### WHAT NEEDS TO BE DONE
Wherever a line in the records below contains "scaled", copy that line.

##### DATA SUPPLIED

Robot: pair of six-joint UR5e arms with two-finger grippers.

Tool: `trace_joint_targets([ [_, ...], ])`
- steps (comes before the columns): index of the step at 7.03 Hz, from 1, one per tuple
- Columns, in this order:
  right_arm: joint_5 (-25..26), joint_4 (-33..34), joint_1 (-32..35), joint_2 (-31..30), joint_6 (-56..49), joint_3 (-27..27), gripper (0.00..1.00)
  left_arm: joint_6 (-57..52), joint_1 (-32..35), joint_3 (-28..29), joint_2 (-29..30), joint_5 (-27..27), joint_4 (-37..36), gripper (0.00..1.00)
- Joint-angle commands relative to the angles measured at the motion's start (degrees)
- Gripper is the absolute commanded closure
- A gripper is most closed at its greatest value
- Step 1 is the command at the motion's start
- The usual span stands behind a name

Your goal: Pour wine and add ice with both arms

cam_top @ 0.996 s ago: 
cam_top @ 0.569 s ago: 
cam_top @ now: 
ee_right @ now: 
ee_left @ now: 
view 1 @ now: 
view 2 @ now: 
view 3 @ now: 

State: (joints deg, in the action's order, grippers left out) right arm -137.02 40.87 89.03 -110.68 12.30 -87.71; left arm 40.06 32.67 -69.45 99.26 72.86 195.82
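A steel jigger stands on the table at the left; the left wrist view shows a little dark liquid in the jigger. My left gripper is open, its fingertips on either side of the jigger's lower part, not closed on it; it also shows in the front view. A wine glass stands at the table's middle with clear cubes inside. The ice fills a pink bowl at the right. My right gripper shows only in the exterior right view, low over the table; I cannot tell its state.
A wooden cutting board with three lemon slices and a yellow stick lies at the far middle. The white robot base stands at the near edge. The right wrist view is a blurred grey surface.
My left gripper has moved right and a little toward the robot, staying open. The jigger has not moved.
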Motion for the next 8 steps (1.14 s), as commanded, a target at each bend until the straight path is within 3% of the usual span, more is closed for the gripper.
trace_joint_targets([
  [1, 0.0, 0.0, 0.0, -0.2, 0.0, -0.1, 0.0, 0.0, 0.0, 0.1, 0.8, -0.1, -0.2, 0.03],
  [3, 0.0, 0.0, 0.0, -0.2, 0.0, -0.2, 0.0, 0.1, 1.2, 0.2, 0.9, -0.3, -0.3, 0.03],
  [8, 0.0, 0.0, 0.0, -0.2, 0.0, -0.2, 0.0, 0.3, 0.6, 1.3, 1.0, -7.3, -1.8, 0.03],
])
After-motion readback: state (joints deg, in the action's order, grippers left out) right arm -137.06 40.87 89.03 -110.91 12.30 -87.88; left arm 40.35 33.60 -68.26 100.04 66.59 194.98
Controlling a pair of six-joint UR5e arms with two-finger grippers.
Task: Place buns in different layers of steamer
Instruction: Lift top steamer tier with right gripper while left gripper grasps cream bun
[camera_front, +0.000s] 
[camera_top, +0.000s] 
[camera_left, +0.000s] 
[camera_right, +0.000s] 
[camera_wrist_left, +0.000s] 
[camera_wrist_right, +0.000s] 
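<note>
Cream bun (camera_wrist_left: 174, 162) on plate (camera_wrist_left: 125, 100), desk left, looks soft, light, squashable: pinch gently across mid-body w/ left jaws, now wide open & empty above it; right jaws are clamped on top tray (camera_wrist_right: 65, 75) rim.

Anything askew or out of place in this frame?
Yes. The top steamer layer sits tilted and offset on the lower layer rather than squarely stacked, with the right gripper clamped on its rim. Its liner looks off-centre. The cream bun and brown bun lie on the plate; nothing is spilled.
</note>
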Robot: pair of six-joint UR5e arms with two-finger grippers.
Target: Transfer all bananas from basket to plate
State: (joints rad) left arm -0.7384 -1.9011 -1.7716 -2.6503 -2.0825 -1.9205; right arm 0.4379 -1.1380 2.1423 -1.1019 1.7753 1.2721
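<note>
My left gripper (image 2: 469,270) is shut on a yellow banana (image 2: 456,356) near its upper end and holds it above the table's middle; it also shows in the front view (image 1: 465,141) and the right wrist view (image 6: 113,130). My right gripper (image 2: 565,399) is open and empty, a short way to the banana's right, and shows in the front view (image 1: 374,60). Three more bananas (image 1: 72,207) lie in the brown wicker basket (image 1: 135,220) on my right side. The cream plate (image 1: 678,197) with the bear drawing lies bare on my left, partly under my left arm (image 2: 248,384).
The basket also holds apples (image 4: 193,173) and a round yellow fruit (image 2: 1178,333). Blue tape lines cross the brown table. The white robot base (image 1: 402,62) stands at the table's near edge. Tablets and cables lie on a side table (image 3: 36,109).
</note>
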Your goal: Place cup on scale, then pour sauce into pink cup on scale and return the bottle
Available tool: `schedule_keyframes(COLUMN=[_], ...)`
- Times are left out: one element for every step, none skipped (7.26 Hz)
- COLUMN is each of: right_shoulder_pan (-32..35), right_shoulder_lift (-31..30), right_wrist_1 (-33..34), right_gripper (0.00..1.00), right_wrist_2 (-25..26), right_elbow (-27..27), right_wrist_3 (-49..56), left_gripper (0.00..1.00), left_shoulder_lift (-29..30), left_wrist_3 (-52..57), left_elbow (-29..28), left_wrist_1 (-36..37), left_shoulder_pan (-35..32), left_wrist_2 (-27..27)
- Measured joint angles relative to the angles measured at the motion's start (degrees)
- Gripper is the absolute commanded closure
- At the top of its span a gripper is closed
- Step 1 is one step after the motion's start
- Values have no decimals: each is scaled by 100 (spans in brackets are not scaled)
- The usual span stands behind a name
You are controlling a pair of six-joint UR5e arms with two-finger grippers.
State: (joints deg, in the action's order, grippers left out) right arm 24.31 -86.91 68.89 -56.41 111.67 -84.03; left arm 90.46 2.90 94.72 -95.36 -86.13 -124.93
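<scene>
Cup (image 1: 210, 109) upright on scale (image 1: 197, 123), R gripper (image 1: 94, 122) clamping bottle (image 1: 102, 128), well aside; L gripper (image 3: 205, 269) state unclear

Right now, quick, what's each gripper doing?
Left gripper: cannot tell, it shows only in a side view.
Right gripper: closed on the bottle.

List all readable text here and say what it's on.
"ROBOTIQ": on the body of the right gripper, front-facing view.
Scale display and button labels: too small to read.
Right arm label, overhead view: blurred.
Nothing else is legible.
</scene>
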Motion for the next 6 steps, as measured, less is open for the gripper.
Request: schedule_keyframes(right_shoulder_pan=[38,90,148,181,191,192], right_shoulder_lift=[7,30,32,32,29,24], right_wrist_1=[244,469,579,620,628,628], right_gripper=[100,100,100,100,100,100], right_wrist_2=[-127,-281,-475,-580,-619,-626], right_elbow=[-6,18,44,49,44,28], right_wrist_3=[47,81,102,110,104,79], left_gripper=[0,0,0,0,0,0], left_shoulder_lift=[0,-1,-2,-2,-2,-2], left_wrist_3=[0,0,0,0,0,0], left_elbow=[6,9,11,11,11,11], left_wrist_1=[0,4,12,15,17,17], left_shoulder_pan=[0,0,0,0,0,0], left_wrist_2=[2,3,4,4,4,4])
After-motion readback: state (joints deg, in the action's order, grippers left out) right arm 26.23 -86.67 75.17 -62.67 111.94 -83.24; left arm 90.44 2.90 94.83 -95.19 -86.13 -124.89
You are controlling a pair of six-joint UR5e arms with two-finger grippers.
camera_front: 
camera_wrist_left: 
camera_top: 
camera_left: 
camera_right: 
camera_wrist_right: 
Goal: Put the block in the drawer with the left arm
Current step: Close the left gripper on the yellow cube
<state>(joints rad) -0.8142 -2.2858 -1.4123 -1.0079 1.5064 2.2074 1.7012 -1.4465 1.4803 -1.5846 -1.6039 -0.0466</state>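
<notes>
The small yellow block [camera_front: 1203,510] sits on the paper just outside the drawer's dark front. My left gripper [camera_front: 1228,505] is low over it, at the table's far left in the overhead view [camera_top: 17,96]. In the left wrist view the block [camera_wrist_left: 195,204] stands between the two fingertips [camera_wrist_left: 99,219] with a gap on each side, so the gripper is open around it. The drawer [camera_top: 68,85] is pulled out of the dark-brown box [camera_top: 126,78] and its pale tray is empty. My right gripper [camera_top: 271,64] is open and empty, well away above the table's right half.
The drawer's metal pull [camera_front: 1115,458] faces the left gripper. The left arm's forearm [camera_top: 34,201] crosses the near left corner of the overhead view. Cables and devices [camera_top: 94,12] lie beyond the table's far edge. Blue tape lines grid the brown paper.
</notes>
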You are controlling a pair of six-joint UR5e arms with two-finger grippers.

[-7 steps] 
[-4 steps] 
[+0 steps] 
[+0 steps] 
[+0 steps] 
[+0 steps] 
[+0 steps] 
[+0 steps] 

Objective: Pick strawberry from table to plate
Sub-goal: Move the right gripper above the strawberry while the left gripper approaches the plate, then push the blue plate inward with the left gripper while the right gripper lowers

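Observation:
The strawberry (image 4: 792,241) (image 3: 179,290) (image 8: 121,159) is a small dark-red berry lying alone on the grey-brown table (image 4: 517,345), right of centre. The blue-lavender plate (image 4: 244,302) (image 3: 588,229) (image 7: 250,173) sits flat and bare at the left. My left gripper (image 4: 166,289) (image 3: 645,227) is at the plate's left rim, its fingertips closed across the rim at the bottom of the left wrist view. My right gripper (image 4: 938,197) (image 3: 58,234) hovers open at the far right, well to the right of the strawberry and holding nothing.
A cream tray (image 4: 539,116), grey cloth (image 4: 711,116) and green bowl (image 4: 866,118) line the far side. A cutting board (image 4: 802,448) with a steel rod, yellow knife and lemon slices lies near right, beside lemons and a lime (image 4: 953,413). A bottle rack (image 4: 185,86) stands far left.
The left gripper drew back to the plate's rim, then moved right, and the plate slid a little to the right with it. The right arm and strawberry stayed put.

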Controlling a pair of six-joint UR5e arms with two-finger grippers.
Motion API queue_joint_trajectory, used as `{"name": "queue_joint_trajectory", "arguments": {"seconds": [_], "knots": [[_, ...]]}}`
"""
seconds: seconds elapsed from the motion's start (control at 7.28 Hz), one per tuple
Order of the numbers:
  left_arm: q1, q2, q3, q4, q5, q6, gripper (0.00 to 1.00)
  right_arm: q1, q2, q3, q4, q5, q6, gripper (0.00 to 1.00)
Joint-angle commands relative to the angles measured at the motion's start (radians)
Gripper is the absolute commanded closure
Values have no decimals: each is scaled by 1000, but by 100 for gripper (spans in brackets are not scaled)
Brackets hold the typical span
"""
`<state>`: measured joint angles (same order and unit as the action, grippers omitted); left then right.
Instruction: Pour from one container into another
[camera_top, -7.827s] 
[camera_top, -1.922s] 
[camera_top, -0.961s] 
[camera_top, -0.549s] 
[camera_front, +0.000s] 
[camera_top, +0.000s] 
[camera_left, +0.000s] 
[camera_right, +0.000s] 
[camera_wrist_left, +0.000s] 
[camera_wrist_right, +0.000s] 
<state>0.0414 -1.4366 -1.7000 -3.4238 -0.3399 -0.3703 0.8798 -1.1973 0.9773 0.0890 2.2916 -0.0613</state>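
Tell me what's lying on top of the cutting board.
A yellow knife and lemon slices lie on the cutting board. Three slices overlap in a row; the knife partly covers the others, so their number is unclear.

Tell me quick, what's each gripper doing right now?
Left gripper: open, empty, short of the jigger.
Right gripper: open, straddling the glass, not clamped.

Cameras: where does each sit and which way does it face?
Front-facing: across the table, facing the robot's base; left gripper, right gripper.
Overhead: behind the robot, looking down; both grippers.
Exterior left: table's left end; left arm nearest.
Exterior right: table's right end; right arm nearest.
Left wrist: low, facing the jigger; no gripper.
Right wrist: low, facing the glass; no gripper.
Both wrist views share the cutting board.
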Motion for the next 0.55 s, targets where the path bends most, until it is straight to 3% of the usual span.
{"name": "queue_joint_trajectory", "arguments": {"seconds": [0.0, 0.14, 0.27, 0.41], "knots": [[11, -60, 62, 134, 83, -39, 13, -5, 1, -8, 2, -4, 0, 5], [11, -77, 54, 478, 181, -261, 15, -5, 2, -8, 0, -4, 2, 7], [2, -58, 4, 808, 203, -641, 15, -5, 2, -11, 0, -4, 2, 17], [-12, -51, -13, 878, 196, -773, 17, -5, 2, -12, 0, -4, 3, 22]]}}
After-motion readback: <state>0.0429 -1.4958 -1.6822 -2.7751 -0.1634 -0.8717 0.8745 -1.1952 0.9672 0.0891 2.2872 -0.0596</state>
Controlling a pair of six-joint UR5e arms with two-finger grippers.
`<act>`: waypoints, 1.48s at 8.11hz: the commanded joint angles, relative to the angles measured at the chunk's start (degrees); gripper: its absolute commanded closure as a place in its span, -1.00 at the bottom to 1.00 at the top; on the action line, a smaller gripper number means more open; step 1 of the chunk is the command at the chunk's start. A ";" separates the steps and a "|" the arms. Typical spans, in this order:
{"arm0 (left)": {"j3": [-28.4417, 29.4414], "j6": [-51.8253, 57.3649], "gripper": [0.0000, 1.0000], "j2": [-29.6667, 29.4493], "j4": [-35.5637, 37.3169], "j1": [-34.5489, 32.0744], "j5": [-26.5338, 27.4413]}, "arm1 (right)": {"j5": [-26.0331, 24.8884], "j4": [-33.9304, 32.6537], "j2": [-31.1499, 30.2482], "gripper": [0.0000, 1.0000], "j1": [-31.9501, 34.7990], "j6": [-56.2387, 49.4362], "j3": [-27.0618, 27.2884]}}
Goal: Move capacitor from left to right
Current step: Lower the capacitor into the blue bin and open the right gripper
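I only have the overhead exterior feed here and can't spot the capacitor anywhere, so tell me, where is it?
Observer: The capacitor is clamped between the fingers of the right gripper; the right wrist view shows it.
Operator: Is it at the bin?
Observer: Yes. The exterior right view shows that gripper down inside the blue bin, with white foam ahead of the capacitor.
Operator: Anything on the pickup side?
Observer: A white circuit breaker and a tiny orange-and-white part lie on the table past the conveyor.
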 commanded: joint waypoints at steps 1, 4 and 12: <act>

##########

### SOLVED PROBLEM
- Values have no decimals: each is scaled by 100 (spans in brackets are not scaled)
Values have no decimals: each is scaled by 1000, but by 100 for gripper (spans in brackets are not scaled)

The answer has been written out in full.